Após a guerra, congressistas em Washington estavam ansiosos para replicar a fórmula em outras áreas, como a medicina. Mas nem todos estavam confortáveis com a crescente dependência do dinheiro do governo. Cientistas temiam interferência de agências federais e a possibilidade de verem seus trabalhos comprometidos. Militares, por vezes, olhavam para a academia com desconfiança.

“Acho que a liberdade acadêmica naqueles dias era vista como talvez ameaçada por novas fontes de financiamento do governo —talvez de forma premonitória”, disse John Tomasi, presidente da Heterodox Academy, uma organização apartidária que promove a troca de pontos de vista diversos na academia.

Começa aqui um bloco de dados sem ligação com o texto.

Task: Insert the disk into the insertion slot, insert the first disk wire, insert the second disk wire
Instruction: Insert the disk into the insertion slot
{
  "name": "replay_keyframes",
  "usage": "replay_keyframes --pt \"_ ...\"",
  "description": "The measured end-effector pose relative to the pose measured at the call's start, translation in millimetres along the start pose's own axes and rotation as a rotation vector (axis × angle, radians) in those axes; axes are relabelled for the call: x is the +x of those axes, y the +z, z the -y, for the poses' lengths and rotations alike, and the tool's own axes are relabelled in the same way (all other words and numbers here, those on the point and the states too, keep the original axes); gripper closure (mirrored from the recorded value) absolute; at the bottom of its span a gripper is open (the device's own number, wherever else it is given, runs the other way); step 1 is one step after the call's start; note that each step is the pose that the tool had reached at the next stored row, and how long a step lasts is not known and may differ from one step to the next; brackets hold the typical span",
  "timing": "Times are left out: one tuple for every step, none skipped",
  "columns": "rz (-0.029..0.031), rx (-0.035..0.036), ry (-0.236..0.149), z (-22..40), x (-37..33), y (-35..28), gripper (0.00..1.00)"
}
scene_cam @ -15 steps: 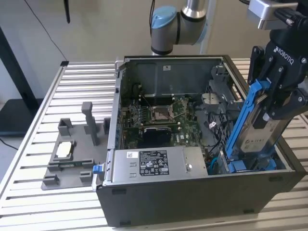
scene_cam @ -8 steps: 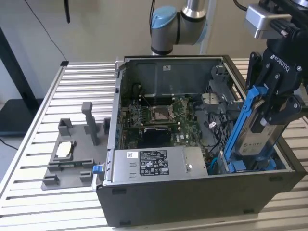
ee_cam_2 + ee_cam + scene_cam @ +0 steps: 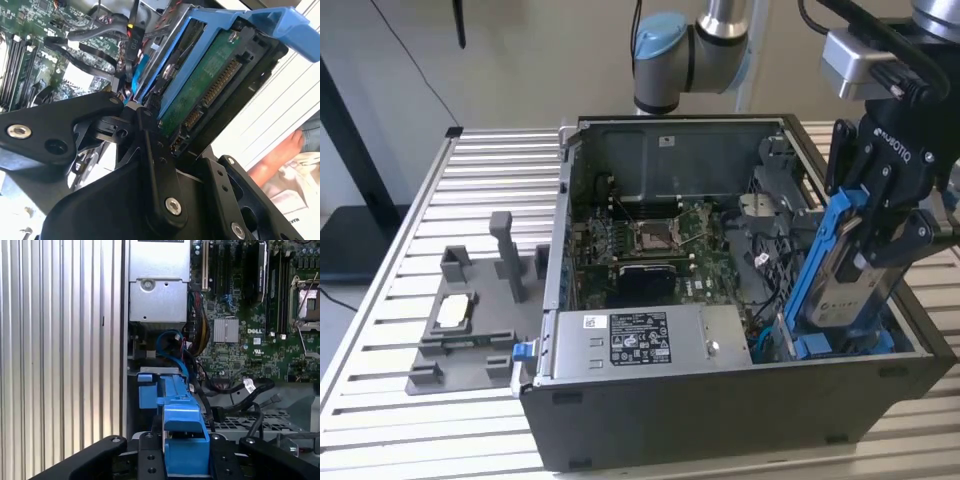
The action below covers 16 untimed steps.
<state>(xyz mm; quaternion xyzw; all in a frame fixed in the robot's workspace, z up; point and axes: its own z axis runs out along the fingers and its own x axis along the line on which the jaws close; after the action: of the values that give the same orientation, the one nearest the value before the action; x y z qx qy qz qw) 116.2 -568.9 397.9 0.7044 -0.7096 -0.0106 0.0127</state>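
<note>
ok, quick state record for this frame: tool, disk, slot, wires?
tool: shut on the disk, gripping its blue frame
disk: tilted, lower end in the insertion slot, upper end above the case rim
disk connector: bare, no wire plugged in
cables: black, loose inside the case

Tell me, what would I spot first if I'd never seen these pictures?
The bright blue frame of the disk jumps out: the black gripper clamps it, tilted, at the exterior view's right, its lower end down inside the open computer case. Next comes the green motherboard in the case's middle, with a grey power-supply box along the near wall.
</note>
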Motion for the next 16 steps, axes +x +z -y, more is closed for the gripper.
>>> replay_keyframes --pt "0.0014 0.0 0.0 0.0 -0.4 1.2 0.67" --pt "0.0029 -0.0001 0.0 0.1 -0.8 2.4 0.67" --pt "0.0045 -0.0001 0.0 0.1 -1.2 3.7 0.67" --pt "0.006 -0.0001 0.0 0.1 -1.6 4.9 0.67" --pt "0.0079 0.0 0.0 0.2 -2.0 6.1 0.67" --pt "0.0098 -0.0001 0.0 0.2 -2.2 7.5 0.67" --pt "0.0124 -0.0001 0.0 0.2 -2.3 8.7 0.67" --pt "0.0142 -0.0001 0.0 0.3 -2.4 9.8 0.67" --pt "0.0152 -0.0001 0.0 0.3 -2.6 10.7 0.67" --pt "0.0152 0.0005 0.0 0.3 -2.7 11.1 0.67" --pt "0.0153 0.0022 -0.001 0.3 -2.8 11.3 0.67" --pt "0.0152 0.0024 -0.001 0.3 -2.8 11.3 0.67" --pt "0.0153 0.0025 -0.001 0.3 -2.9 11.3 0.67" --pt "0.0153 0.0025 -0.001 0.3 -2.9 11.3 0.67" --pt "0.0154 0.0025 -0.001 0.3 -2.9 11.4 0.67" --pt "0.0154 0.0025 -0.001 0.3 -2.9 11.4 0.67"
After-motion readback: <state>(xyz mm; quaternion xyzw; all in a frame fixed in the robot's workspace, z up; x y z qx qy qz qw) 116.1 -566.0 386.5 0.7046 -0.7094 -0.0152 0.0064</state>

Mas o dinheiro era difícil de resistir. O número de alunos explodiu em muitas instituições. Os corpos docentes dobraram e triplicaram de tamanho.

As universidades forneceram o capital humano e intelectual para alimentar algumas das iniciativas mais importantes da Guerra Fria, incluindo o desenvolvimento da bomba de hidrogênio —centenas de vezes mais poderosa do que a bomba de primeira geração do Projeto Manhattan— e a corrida espacial desencadeada quando a União Soviética lançou o Sputnik, o primeiro satélite artificial do mundo, em 1957.

Na década de 1960, o financiamento de pesquisas ainda se concentrava majoritariamente em um pequeno grupo de instituições de elite. Então, em 1965, o presidente Lyndon Johnson assinou um decreto para distribuir melhor os recursos.

A convulsão social da era da Guerra do Vietnã, porém, começou a mudar a percepção da academia para muitos americanos. Os protestos estudantis contra o conflito se tornaram extremamente impopulares.

A era de domínio republicano que se seguiu foi menos receptiva ao ensino superior. O financiamento de pesquisas estagnou à medida que políticos conservadores questionavam por que os contribuintes estavam subsidiando instituições que viam como focos de radicalismo antiamericano.

Mas uma reforma republicana ajudou a impulsionar um boom nas áreas emergentes da biomedicina, ciência da computação e engenharia. Em 1980, o Congresso alterou a lei para transferir os direitos de patente das pesquisas financiadas pelo Executivo das mãos do governo para as universidades.

A ideia era aplicar princípios de livre mercado ao setor de pesquisa acadêmica, permitindo que as universidades lucrassem com o licenciamento das inovações criadas em seus laboratórios. Isso levou a uma transformação, dando início ao que estudiosos chamam de era da “Big Science”.

Hoje, todo esse dinheiro tornou as universidades um alvo do governo Trump. Muitas das universidades que mais recebem financiamento federal para pesquisa e desenvolvimento estão entre dezenas de instituições sob investigação da gestão federal, devido à acusação de que não estão fazendo o suficiente para prevenir e punir o antissemitismo. Das 25 universidades que mais receberam recursos federais no ano fiscal de 2023, pelo menos 16 estão sendo investigadas.

As dez instituições sob foco adicional de uma força-tarefa governamental sobre antissemitismo gastaram, juntas, US$ 9,3 bilhões em recursos federais para pesquisa e desenvolvimento —cerca de 15% do total gasto por todas as universidades do país com esse tipo de repasse.

E o governo Trump não parece disposto a parar por aí. Embora as universidades da Ivy League (grupo de elite das instituições de ensino superior) estejam entre as mais afetadas, universidades públicas compõem cerca da metade da lista mais ampla de instituições sob análise. Estão incluídas a Universidade de Washington, a Universidade da Califórnia em San Diego e a Universidade de Michigan.

E todas têm muito dinheiro em jogo: cada uma gastou mais de US$ 1 bilhão em financiamento federal para pesquisa no ano fiscal de 2023.